Task statement: Please repeat, exactly and without pictures, the lines of the entries below that run from the one containing "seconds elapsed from" through the one containing "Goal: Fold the".

Excerpted data:

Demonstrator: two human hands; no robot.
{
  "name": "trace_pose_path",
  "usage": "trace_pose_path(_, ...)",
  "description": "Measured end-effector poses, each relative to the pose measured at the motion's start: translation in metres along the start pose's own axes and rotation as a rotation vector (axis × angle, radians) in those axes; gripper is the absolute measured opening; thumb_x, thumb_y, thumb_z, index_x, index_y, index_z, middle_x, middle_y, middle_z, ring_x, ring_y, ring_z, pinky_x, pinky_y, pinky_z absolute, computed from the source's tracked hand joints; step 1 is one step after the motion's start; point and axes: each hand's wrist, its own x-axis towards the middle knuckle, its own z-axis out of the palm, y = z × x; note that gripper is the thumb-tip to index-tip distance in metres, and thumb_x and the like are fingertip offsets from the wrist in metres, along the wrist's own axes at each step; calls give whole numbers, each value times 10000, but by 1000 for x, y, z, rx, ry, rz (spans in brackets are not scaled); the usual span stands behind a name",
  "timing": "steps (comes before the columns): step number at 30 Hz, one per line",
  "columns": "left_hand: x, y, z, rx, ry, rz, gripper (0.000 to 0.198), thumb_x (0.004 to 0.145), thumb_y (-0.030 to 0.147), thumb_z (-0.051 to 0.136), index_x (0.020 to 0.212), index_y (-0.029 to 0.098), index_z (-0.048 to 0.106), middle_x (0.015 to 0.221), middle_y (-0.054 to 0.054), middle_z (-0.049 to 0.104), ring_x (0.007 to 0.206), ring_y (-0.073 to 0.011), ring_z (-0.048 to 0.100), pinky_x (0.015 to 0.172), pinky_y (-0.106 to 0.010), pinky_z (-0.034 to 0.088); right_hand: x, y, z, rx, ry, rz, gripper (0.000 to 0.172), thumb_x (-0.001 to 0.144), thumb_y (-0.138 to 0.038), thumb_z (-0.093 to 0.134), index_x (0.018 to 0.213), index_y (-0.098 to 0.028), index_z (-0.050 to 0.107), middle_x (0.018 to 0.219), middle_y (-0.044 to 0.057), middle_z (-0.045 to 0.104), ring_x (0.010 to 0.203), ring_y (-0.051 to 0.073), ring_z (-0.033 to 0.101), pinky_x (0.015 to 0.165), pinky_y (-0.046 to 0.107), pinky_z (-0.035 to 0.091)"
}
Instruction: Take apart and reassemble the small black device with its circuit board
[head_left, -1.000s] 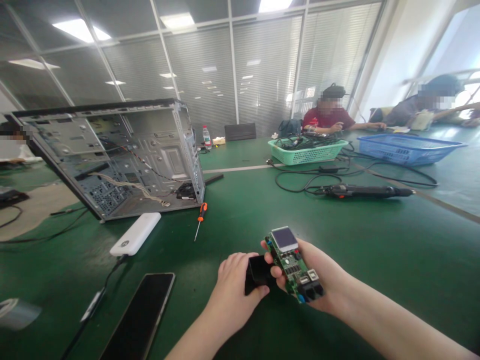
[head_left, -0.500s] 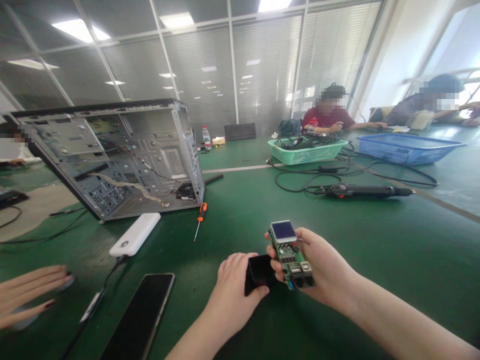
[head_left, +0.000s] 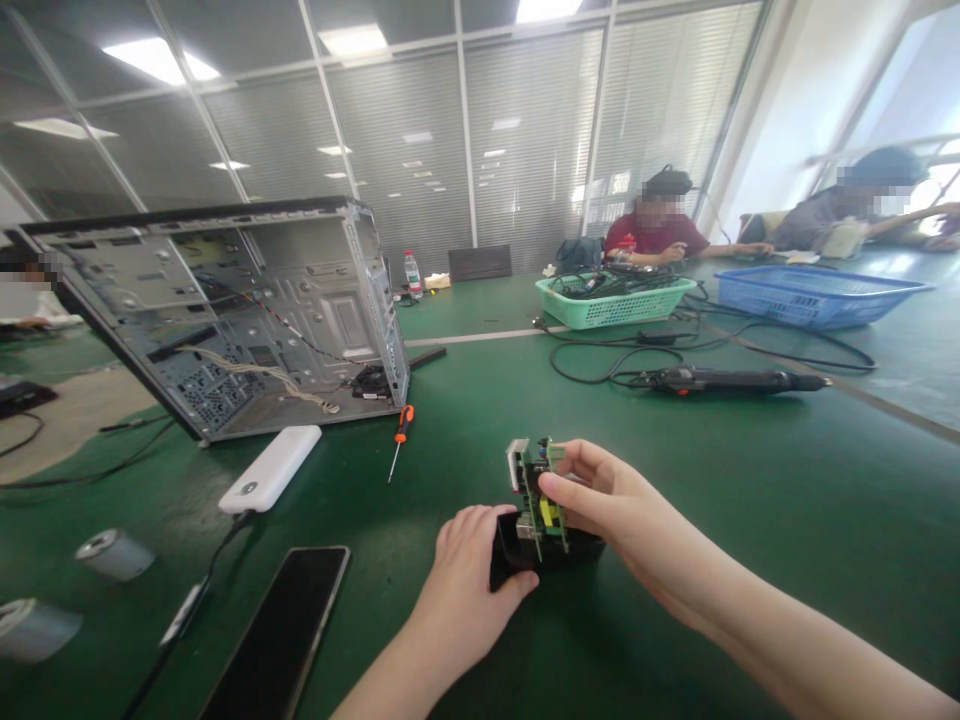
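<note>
My right hand (head_left: pixel 600 490) pinches a green circuit board assembly (head_left: pixel 541 505), turned edge-on, with two boards side by side and a small screen at its upper left. The assembly stands upright at a black plastic case (head_left: pixel 581 552) on the table; its lower end overlaps the case's open side, and I cannot tell how deep it sits. My left hand (head_left: pixel 476 560) grips the left end of the case, thumb at the front and fingers behind. Part of the case is hidden by the hands and boards.
Left of my hands lie a phone (head_left: pixel 281 630), a white power bank (head_left: pixel 271 468) with a cable, two metal cylinders (head_left: pixel 114 555) and an orange screwdriver (head_left: pixel 402 430). An open computer case (head_left: pixel 322 290) stands behind. Farther right are an electric screwdriver (head_left: pixel 735 382), a green basket (head_left: pixel 615 308) and a blue basket (head_left: pixel 817 300).
My right hand has turned the circuit board assembly edge-on and brought it left and down to the black case. My left hand stays put. Another person's hand has left the metal cylinders.
</note>
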Motion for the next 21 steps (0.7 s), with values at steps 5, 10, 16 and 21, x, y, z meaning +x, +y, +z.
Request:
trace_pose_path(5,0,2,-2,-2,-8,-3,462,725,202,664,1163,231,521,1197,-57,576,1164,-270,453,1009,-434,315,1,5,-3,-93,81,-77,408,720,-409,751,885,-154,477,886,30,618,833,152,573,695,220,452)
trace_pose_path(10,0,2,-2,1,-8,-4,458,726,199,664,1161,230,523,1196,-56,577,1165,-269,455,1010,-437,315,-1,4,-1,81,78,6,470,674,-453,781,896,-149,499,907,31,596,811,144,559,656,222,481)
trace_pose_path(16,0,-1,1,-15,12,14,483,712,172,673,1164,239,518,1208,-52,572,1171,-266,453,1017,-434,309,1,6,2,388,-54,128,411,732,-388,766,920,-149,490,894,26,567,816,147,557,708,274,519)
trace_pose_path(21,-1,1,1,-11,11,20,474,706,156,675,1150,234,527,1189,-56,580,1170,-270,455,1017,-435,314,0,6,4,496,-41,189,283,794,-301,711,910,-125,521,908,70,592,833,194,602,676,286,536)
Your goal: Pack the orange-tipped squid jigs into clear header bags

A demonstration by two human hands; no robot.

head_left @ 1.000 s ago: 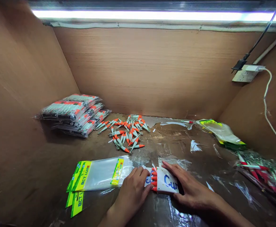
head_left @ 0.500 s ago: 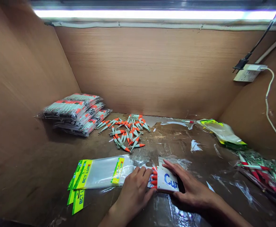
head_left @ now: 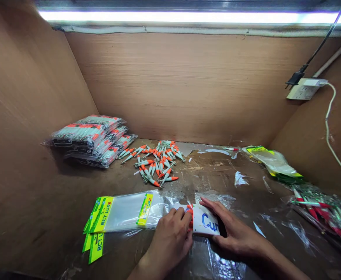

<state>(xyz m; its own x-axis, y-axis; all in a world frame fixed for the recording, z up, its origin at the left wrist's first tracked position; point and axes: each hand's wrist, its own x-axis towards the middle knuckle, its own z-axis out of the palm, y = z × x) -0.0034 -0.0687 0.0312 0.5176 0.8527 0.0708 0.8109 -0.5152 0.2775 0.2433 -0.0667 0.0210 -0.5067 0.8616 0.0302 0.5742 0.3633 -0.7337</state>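
Observation:
A flat white holder (head_left: 205, 220) with blue handwriting lies at the front of the bench. My right hand (head_left: 236, 229) grips it from the right, fingers along the far edge and thumb at the near edge. Orange tips of fishing lures (head_left: 190, 212) stick out of its left end. Against these tips my left hand (head_left: 173, 235) is closed, its fingers curled and partly hiding them. Just left of that hand lie clear plastic bags (head_left: 126, 214) with yellow-green "BCT LURE" headers, fanned out in a stack.
Loose orange-and-white lures (head_left: 158, 161) are piled farther back. Packed lure bundles (head_left: 91, 136) are stacked at the left wall. More bags (head_left: 272, 161) and red-and-white lures (head_left: 324, 214) lie at the right, with plastic scraps (head_left: 240, 179) about. A cable hangs by the power socket (head_left: 303, 89).
My left hand has shifted slightly right and its fingers have curled further over the orange tips, covering more of them. My right hand keeps its grip on the holder.

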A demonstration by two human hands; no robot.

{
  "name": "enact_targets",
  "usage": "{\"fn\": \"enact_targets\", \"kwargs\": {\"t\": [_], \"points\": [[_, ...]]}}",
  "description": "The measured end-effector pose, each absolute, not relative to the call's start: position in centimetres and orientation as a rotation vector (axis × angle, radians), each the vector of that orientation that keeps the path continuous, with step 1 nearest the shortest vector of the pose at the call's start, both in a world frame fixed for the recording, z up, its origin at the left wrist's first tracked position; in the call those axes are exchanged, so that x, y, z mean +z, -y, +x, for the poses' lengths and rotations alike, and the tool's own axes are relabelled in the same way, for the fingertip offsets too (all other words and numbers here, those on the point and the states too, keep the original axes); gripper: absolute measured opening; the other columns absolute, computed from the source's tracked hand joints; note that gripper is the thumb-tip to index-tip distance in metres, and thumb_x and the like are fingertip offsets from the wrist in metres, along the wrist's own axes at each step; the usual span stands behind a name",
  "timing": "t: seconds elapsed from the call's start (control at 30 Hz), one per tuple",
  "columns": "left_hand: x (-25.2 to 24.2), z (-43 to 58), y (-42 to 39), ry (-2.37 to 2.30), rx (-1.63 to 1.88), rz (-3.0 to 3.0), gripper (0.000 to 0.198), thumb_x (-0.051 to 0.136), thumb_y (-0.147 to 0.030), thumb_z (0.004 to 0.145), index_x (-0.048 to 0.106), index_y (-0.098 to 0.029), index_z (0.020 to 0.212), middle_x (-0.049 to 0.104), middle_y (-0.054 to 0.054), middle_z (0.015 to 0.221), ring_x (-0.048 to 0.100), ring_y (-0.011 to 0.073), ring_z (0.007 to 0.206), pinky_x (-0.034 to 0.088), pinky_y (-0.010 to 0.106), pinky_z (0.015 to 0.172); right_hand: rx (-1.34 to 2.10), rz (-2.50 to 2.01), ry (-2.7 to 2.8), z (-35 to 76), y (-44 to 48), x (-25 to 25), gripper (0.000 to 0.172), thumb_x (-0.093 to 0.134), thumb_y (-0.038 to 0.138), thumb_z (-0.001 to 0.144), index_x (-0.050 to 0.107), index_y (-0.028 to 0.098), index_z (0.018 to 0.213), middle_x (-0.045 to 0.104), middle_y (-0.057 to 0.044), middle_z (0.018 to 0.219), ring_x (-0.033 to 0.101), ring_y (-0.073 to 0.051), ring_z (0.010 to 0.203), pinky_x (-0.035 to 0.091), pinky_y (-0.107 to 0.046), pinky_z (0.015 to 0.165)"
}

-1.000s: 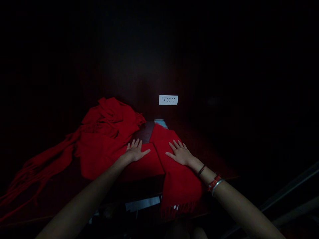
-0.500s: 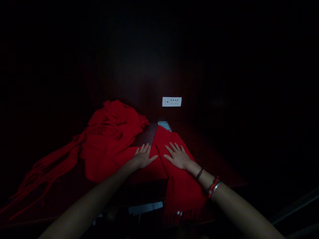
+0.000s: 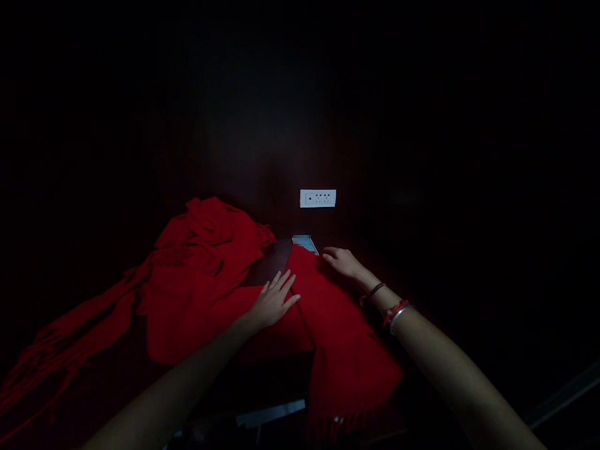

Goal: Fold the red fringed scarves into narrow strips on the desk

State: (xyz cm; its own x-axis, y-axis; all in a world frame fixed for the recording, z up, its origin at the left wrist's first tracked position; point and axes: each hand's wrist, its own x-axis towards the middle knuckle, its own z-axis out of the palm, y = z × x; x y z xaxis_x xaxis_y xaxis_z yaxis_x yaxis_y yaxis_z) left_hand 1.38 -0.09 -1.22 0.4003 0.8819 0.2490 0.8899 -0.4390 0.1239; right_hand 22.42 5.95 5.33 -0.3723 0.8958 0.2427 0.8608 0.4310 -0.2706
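Note:
A long red fringed scarf (image 3: 337, 319) lies on the dark surface, folded at an angle near the middle. One end with its fringe points toward me, over the front edge. My left hand (image 3: 274, 303), with a ring on it, rests open with spread fingers on the scarf beside the fold. At the scarf's upper right corner, my right hand (image 3: 343, 262) has curled fingers on the edge; the fingertips are partly hidden. Bunched red cloth (image 3: 201, 244) is heaped to the left, its long fringe trailing toward the lower left.
A pale blue, partly blurred flat item (image 3: 305, 244) sticks out behind the scarf's top. On the dark back wall is a white socket panel (image 3: 317, 199). Below the front edge a pale strip (image 3: 272, 412) shows. Most of the surroundings are too dark to make out.
My right hand has gone from lying flat on the scarf to its upper right edge, with the fingers curling. My left hand stays on the cloth. The view has shifted slightly.

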Motion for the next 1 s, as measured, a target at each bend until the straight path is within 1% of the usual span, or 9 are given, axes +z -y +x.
{"fn": "enact_targets", "kwargs": {"t": [0.07,0.13,0.23,0.37,0.47,0.53,0.63,0.87,1.0], "points": [[-1.2,1.4,0.0,1.664,-0.387,-2.651,0.056,0.019,-0.051,0.080,0.018,-0.021,0.127,0.020,0.002,0.132,0.011,0.0214,0.121,0.017,0.042,0.094,0.075,-1.492,2.394,22.5,-7.5,4.4,0.047,0.027,0.037,0.081,0.036,0.013,0.120,0.035,-0.009,0.125,0.031,-0.017,0.114,0.025,-0.026,0.092],[-1.3,1.4,0.0,1.692,-0.349,-2.654,0.057,0.019,-0.052,0.079,0.020,-0.020,0.127,0.024,0.003,0.131,0.014,0.0229,0.120,0.016,0.043,0.094,0.144,-1.546,2.514,22.4,-8.5,2.6,0.052,0.025,0.043,0.080,0.029,0.015,0.124,0.025,-0.007,0.130,0.021,-0.019,0.119,0.020,-0.033,0.095],[-1.5,1.3,0.1,1.721,-0.322,-2.617,0.059,0.019,-0.054,0.078,0.023,-0.020,0.126,0.024,0.004,0.130,0.016,0.0248,0.119,0.017,0.045,0.093,0.278,-1.747,2.523,22.2,-8.9,0.5,0.061,0.014,0.051,0.079,0.018,0.014,0.128,0.017,-0.008,0.133,0.014,-0.020,0.120,0.015,-0.040,0.095],[-1.6,1.3,0.1,1.727,-0.299,-2.592,0.061,0.019,-0.056,0.077,0.023,-0.020,0.126,0.023,0.004,0.131,0.017,0.0259,0.119,0.018,0.046,0.092,0.249,-1.913,2.466,22.0,-8.3,0.6,0.068,0.010,0.055,0.077,0.017,0.009,0.128,0.015,-0.010,0.133,0.012,-0.022,0.121,0.012,-0.044,0.095],[-1.6,1.3,0.1,1.730,-0.306,-2.577,0.062,0.017,-0.056,0.077,0.021,-0.020,0.127,0.022,0.004,0.131,0.015,0.0262,0.119,0.018,0.045,0.093,0.063,-1.900,2.406,21.6,-6.8,1.4,0.073,0.009,0.057,0.076,0.018,0.006,0.127,0.013,-0.014,0.133,0.007,-0.024,0.121,0.009,-0.045,0.095],[-1.6,1.3,0.1,1.739,-0.312,-2.567,0.063,0.016,-0.057,0.077,0.020,-0.020,0.127,0.021,0.004,0.132,0.014,0.0269,0.119,0.018,0.045,0.093,-0.041,-1.764,2.426,21.4,-5.2,1.5,0.073,0.007,0.058,0.075,0.017,0.008,0.128,0.011,-0.013,0.133,0.005,-0.023,0.121,0.008,-0.043,0.095],[-1.8,1.3,-0.1,1.765,-0.307,-2.554,0.065,0.016,-0.059,0.075,0.020,-0.020,0.127,0.020,0.004,0.132,0.013,0.0281,0.119,0.016,0.045,0.093,0.026,-1.642,2.563,21.1,-3.1,0.8,0.071,0.004,0.059,0.075,0.017,0.014,0.128,0.014,-0.009,0.134,0.007,-0.022,0.121,0.009,-0.040,0.096],[-1.6,1.2,-0.3,1.919,-0.228,-2.573,0.073,0.016,-0.063,0.072,0.018,-0.017,0.128,0.015,0.002,0.133,0.009,0.0288,0.120,0.013,0.044,0.094,0.125,-1.904,2.498,20.8,-1.9,0.6,0.076,0.008,0.065,0.071,0.016,0.016,0.129,0.012,-0.012,0.134,0.008,-0.029,0.120,0.010,-0.040,0.095],[-1.4,1.2,-0.1,1.970,-0.233,-2.555,0.076,0.015,-0.065,0.071,0.017,-0.015,0.128,0.014,0.002,0.133,0.007,0.0290,0.120,0.012,0.044,0.095,0.078,-1.845,2.483,20.9,-1.5,0.6,0.074,0.009,0.064,0.072,0.014,0.017,0.129,0.010,-0.012,0.134,0.005,-0.028,0.120,0.008,-0.044,0.094]]}}
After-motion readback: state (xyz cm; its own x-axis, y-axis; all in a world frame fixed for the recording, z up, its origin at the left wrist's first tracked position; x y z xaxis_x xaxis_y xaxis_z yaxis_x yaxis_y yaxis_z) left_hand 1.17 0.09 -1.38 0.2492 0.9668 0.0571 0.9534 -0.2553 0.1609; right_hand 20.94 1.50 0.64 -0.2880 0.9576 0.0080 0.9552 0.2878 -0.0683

Answer space:
  "timing": "t: seconds elapsed from the call's start (control at 30 Hz), one per tuple",
  "columns": "left_hand: x (-25.2 to 24.2), z (-43 to 58), y (-42 to 39), ry (-2.37 to 2.30), rx (-1.63 to 1.88), rz (-3.0 to 3.0), gripper (0.000 to 0.198), thumb_x (-0.051 to 0.136), thumb_y (-0.147 to 0.030), thumb_z (0.004 to 0.145), index_x (-0.048 to 0.106), index_y (-0.098 to 0.029), index_z (0.020 to 0.212), middle_x (-0.049 to 0.104), middle_y (-0.054 to 0.054), middle_z (0.015 to 0.221), ring_x (-0.048 to 0.100), ring_y (-0.011 to 0.073), ring_z (0.007 to 0.206), pinky_x (-0.034 to 0.088), pinky_y (-0.010 to 0.106), pinky_z (0.015 to 0.172); right_hand: rx (-1.34 to 2.10), rz (-2.50 to 2.01), ry (-2.7 to 2.8), z (-35 to 76), y (-44 to 48), x (-25 to 25), gripper (0.000 to 0.172), thumb_x (-0.093 to 0.134), thumb_y (-0.038 to 0.138), thumb_z (-0.001 to 0.144), index_x (-0.050 to 0.107), index_y (-0.028 to 0.098), index_z (0.018 to 0.213), middle_x (-0.045 to 0.104), middle_y (-0.057 to 0.044), middle_z (0.018 to 0.219), ring_x (-0.033 to 0.101), ring_y (-0.073 to 0.051), ring_z (0.010 to 0.203), pinky_x (-0.035 to 0.091), pinky_y (-0.107 to 0.046), pinky_z (0.015 to 0.165)"
}

-1.000s: 
-0.500s: 
+0.000s: 

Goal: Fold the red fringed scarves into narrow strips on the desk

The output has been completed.